Maizie doesn't have Mikimoto in her pedigree--that is the sire for the Lakeview litter. Maizie is mostly Pinafore. The Pinafores must be more mischievous! LOL 

Thank you for the sweet wishes


----------



## Caddy (Nov 23, 2014)

Happy birthday pretty girl!!!


----------



## twyla (Apr 28, 2010)

Happy Birthday Maizie


----------



## lily cd re (Jul 23, 2012)

OK now I see how I got my wires crossed. Pinafore lines are terrific too.


----------



## Tiny Poodles (Jun 20, 2013)

Happy birthday beautiful girl!?❤?


----------



## Mfmst (Jun 18, 2014)

Happy Bithday Gorgeous!


----------



## Muggles (Mar 14, 2015)

Happy birthday lovely Maizie! Rory thinks your cake looks delicious xx


----------



## Tarnation101 (Mar 25, 2016)

Happy, happy birthday!


----------



## TrixieTreasure (May 24, 2015)

Ohh my, a VERY HAPPY 1st BIRTHDAY to you sweet Maizie!! Cute pictures! It looks like you enjoyed your party!


----------



## zooeysmom (Jan 3, 2014)

Thanks, everyone--she has had a wonderful day  She loved that cake, and I wish we could have shared it with all the PF poodles! I took her for a leisurely neighborhood walk and played games with her. Her gift was her next series of classes, which we start tomorrow.


----------



## StormeeK (Aug 3, 2015)

Happy Birthday to a stunning girl! Love your birthday hat - wish we were there to enjoy the beautiful cake too. Your other party dogs look so polite. Hope it was a great day!

Love, Dewey and Rex


----------



## sarahebeth (Feb 16, 2016)

Even sharing her birthday cake. Beautiful AND sweet! Happy birthday, Maizie!
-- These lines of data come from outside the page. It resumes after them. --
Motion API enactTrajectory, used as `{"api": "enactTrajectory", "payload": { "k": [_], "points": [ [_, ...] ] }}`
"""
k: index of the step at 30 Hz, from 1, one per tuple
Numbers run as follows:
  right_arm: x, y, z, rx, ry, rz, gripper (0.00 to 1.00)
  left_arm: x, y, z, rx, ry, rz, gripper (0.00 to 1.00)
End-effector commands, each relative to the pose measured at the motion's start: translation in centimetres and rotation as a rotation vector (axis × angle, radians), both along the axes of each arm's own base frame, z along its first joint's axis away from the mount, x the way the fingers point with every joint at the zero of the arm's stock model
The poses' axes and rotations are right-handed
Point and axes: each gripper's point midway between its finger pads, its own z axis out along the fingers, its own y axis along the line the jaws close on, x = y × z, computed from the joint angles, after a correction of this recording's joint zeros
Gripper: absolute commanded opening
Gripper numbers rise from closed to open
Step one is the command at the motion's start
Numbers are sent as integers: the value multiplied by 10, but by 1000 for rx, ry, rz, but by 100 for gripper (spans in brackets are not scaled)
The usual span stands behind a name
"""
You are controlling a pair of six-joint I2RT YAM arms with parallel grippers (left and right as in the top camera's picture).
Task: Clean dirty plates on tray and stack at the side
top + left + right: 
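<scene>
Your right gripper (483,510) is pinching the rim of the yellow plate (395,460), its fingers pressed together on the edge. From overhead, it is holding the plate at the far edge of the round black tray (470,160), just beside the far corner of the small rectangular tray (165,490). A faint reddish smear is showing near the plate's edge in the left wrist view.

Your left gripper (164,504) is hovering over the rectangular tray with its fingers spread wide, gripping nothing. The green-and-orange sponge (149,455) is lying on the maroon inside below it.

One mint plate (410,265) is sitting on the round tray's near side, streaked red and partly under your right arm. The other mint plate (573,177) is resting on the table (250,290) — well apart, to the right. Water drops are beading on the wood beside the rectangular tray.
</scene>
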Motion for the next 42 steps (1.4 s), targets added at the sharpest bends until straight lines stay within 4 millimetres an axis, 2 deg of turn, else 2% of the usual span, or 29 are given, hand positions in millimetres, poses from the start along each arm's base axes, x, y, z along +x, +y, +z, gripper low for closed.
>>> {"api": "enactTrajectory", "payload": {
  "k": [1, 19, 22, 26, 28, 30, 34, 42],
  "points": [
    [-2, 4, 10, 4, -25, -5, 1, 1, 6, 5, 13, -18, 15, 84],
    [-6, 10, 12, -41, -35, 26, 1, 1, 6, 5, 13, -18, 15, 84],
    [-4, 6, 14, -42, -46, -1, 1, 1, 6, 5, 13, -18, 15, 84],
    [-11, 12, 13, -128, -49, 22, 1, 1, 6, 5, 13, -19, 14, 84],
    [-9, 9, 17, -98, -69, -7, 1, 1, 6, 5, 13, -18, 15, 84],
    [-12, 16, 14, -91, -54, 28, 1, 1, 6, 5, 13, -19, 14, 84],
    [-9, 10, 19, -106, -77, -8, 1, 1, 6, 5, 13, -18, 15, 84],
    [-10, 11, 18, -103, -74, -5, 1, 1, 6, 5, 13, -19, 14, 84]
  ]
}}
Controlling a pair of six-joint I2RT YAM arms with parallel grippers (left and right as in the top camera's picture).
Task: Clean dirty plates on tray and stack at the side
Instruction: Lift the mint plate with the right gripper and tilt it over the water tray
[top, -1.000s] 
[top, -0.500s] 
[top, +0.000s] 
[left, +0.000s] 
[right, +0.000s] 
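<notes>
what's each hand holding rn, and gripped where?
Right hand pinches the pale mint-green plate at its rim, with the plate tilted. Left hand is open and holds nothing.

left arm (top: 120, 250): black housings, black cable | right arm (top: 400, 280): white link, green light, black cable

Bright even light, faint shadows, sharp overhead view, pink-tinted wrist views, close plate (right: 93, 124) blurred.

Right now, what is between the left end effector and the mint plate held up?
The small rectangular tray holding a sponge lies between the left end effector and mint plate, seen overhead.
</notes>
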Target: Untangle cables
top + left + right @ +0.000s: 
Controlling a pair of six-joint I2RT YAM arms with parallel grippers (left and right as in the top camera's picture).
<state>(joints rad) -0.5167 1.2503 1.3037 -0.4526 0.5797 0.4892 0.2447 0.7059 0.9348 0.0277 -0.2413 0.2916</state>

Sent from my SAMSUNG-SM-G920A using Tapatalk


----------



## AngelAviary (Aug 12, 2014)

Oh HAPPY HAPPY BIRTHDAY!!!!!!!! I so wish Stella and I could come out and celebrate with you!!! You are truly a super special wonderful girl!!!!


----------



## patk (Jun 13, 2013)

happy birthday maizie! you are so lucky to have had a beautiful cake and family to share it with. may the coming year be just as good -- and many more!


----------



## Summerhouse (Jun 12, 2015)

Happy birthday gorgeous girl. Very good girl sharing your cake


----------



## sidewinder (Feb 3, 2016)

Happy late birthday,beautiful Maizie!! May you enjoy many many more (with yummy cake)!!


----------



## Beaches (Jan 25, 2014)

Happy birthday, beautiful girl!


----------



## liljaker (Aug 6, 2011)

Happy birthday Maizie......hope you had a fun day!!!!


----------



## PaddysMom (May 7, 2015)

Happy belated birthday to you, Amazing Maizie! It looks like you had a super duper day with family and friends. 

Do you think you could get your mom to tell us what was in your BD cake? I've got a birthday coming up soon and might just want one like it too. Is that peanut butter icing I see???? Well, whatever it was, your were the perfect lady to share it with your siblings. 

Your friend,
Paddy


----------



## zooeysmom (Jan 3, 2014)

*Dog Birthday Cake Recipe*

Here you go, Paddy and your mommy: Doggie Birthday Cake Recipe - Allrecipes.com I substituted yogurt for the honey and lightly iced it with peanut butter. All four dogs loved it! I gave them just a little piece per serving.


----------



## bigpoodleperson (Jul 14, 2009)

Happy birthday pretty girl!!!


----------



## PaddysMom (May 7, 2015)

Wow. That cake looks awesome. I may have to make cupcakes for our boy with the yogurt instead of the honey. He loves yogurt. Thank you so much!

Paddysmom


----------



## TeamPoodle (Aug 10, 2015)

Happy Birthday Maizie!


----------



## Streetcar (Apr 13, 2014)

A super Happy Birthday to beautiful Maizie!!!!! Zooeysmom, :congrats: What a lovely girl you're raising!

And Happy Birthday to handsome Lincoln, too, Maizie's littermate !


----------



## Steffie (Apr 6, 2016)

Happy Birthday!Poodle parties are the best parties!So cute in the hat.


----------